Девушки занялись жирниками. Раскрытая книга Горького лежала возле них. Иван Васильевич подумал, не попросить.ли Катю почитать вслух, но решил, что лучше это сделать завтра.
— Давайте спать, товарищи. Спокойной ночи!
— Спокойной ночи, Иван Васильевич...
Полежав некоторое время, Иванов мерно засопел, сделав вид, что засыпает.
Но он еще долго не мог уснуть, — болело искалеченное тело, ныли переломанные кости, не давали покоя тревожные мысли.
Так прошел девятый день.
Речка и человек шли вместе. Точно летящая бабочка, она устремлялась то вправо, то влево, обегала островки лесов, высокие холмы и взгорки, и снова появлялась, и снова убегала, стираясь опередить человека. А человек частенько переходил речку по льду, срезая излучины и мысы.

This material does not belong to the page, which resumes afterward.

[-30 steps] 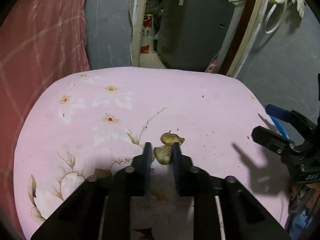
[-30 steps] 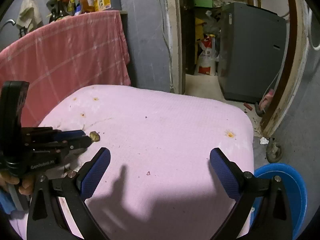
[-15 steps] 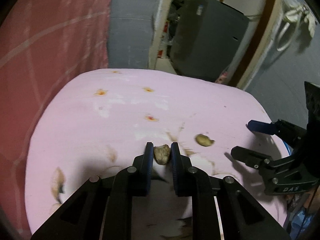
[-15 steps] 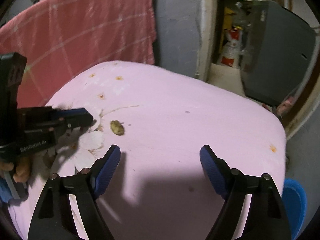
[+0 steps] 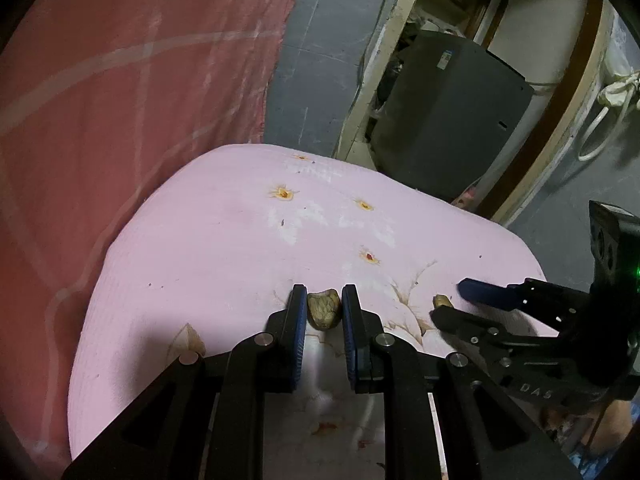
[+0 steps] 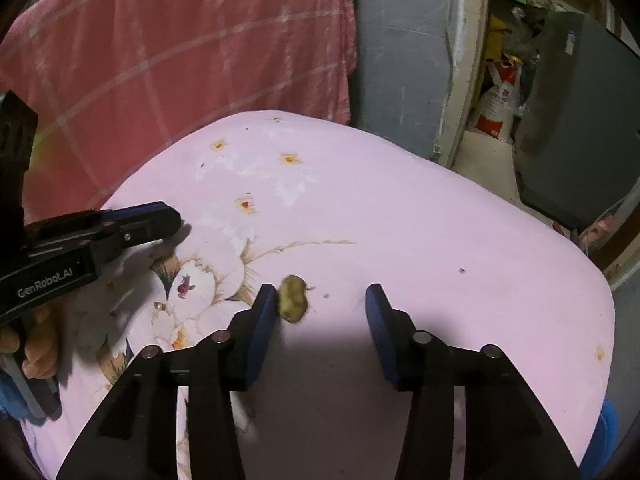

При лунном свете снег вспыхивал, играл дрожащими бликами впереди, но стоило приблизиться к этому месту, как свет угасал и
вспыхивал чуть дальше. Резко изогнувшись, речка обежала холм, превратив его в остров, и вернулась в старое русло.
Речка и человек шли рядом в полном согласии друг с другом.
Только один раз, идя вдоль берега, человек вдруг остановился и неожиданно свернул в сторону леса. Добежав до опушки, он затоптался на месте, шумно вдыхая воздух и стараясь сдержать волнение. Человек увидел: несколько дней назад здесь прошли олени. Матерый бык, тащивший за собой привязанную к рогам дубину, шел впереди.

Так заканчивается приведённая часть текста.